From: David Wei <dw@davidwei.uk>
To: Dipayaan Roy <dipayanroy@linux.microsoft.com>, kuba@kernel.org
Cc: kys@microsoft.com, haiyangz@microsoft.com, wei.liu@kernel.org,
decui@microsoft.com, andrew+netdev@lunn.ch, davem@davemloft.net,
edumazet@google.com, pabeni@redhat.com, leon@kernel.org,
longli@microsoft.com, kotaranov@microsoft.com, horms@kernel.org,
shradhagupta@linux.microsoft.com, ssengar@linux.microsoft.com,
ernis@linux.microsoft.com, shirazsaleem@microsoft.com,
linux-hyperv@vger.kernel.org, netdev@vger.kernel.org,
linux-kernel@vger.kernel.org, linux-rdma@vger.kernel.org,
stephen@networkplumber.org, jacob.e.keller@intel.com,
leitao@debian.org, kees@kernel.org, john.fastabend@gmail.com,
hawk@kernel.org, bpf@vger.kernel.org, daniel@iogearbox.net,
ast@kernel.org, sdf@fomichev.me, dipayanroy@microsoft.com
Subject: Re: [PATCH net-next v6 0/2] net: mana: add ethtool private flag for full-page RX buffers
Date: Mon, 27 Apr 2026 17:01:48 +0100 [thread overview]
Message-ID: <5d5f74ae-602e-4380-b4d3-442b4dc2ceb4@davidwei.uk> (raw)
In-Reply-To: <aex119OtL8CEGXkb@linuxonhyperv3.guj3yctzbm1etfxqx2vob5hsef.xx.internal.cloudapp.net>
On 2026-04-25 01:05, Dipayaan Roy wrote:
> On Fri, Apr 24, 2026 at 01:05:24PM -0700, David Wei wrote:
>> On 2026-04-23 05:48, Dipayaan Roy wrote:
>>> On Thu, Apr 16, 2026 at 08:31:46AM -0700, Jakub Kicinski wrote:
>>>> On Tue, 14 Apr 2026 09:00:56 -0700 Dipayaan Roy wrote:
>>>>> I still see roughly a 5% overhead from the atomic refcount operation
>>>>> itself, but on that platform there is no throughput drop when using
>>>>> page fragments versus full-page mode.
>>>>
>>>> That seems to contradict your claim that it's a problem with a specific
>>>> platform.. Since we're in the merge window I asked David Wei to try to
>>>> experiment with disabling page fragmentation on the ARM64 platforms we
>>>> have at Meta.

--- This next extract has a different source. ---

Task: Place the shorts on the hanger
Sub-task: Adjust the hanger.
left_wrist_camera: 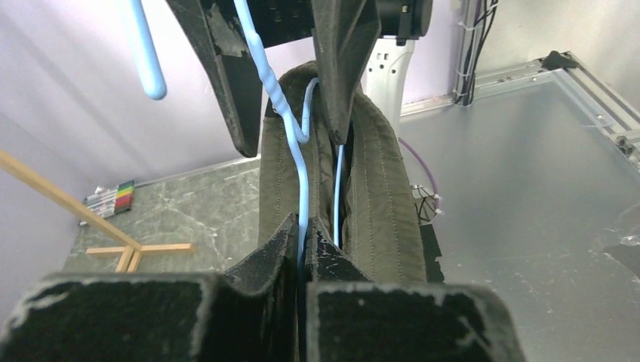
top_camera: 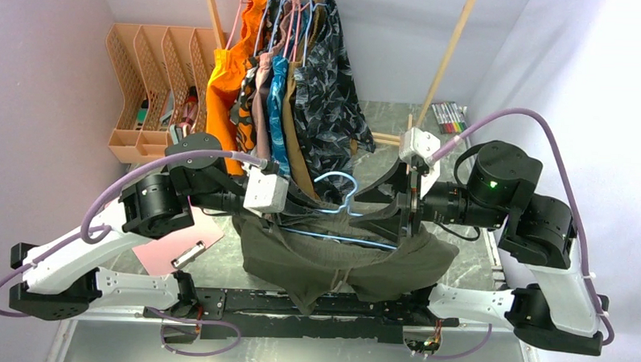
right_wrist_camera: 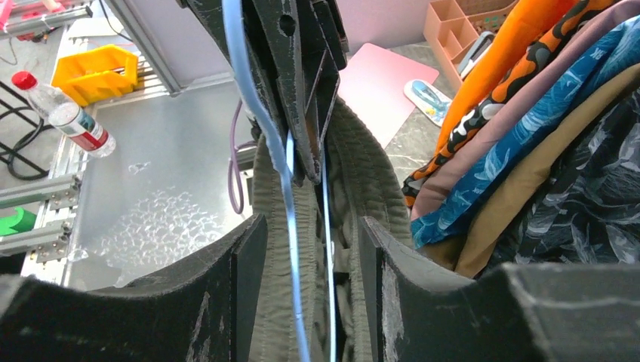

If it repros we should use the generic rx-buf-len
>>>> ringparam because more NICs may want to implement this strategy.
>>>
>>> Hi Jakub,
>>>
>>> Thanks. I think I was not precise enough in my previous reply.
>>>
>>> What I meant is that the atomic refcount cost itself does not appear to
>>> be unique to the affected platform. I see a similar ~5% overhead on
>>> another ARM64 platformi (different vendor) as well. However, on that platform
>>> there is no throughput delta between fragment mode and full-page mode; both reach
>>> line rate.
>>>
>>> On the affected platform, fragment mode shows an additional ~15%
>>> throughput drop versus full-page mode. So the current data suggests that
>>> the atomic overhead is common, but the throughput regression is not
>>> explained by that overhead alone and likely depends on an additional
>>> platform-specific factor.
>>>
>>> Separately, the hardware team collected PCIe traces on the affected
>>> platform and reported stalls in the fragment-mode case that are not seen
>>> in full-page mode. They are still investigating the root cause, but
>>> their current hypothesis is that this is related to that platform’s
>>> PCIe/root-port microarchitecture rather than to page_pool refcounting
>>> alone.
>>>
>>> That said, I agree the right direction depends on whether this
>>> reproduces on other ARM64 platforms. If David is able to reproduce the
>>> same behavior, then using the generic rx-buf-len ringparam sounds like
>>> the better direction.
>>>
>>> Please let me know what David finds, and I can rework the patch
>>> accordingly.
>>
>> I ran a test on Grace, 4 KB pages, 72 cores, 1 NUMA node.
>>
>> Broadcom NIC, bnxt driver, 50 Gbps bandwidth. Hacked it up to either
>> give me 1 or 2 frags per page. No agg ring, no HDS, no HW GRO.
>>
>> Use 1 combined queue only for the server. Affinitized its net rx softirq
>> to run on core 4.
>>
>> Ran iperf3 server, taskset onto cpu cores 32-47. The iperf3 client is
>> running on a host w/ same hw in the same region. Using 32 queues, no
>> softirq affinities. The idea is to hammer page->pp_ref_count from
>> different cores.
>>
>> * 1 frag/page -> 32.3 Gbps
>> * 2 frags/page -> 36.0 Gbps
>>
>> Comparing perf, for 2 frags/page the cost of skb_release_data() hitting
>> pp_ref_count goes up, as expected. Is this what you see? When you say
>> there's a +5% overhead, what function?
>>
>> Overall tput is higher with multiple frags. That's to be expected w/
>> page pool.
>
> Hi David,
>
> Thanks for running this. Your results are consistent with mine.
>
> I have tested this on 2 ARM64 platforms from different vendors,
> running ntttcp and iperf3 using 4k as base page size.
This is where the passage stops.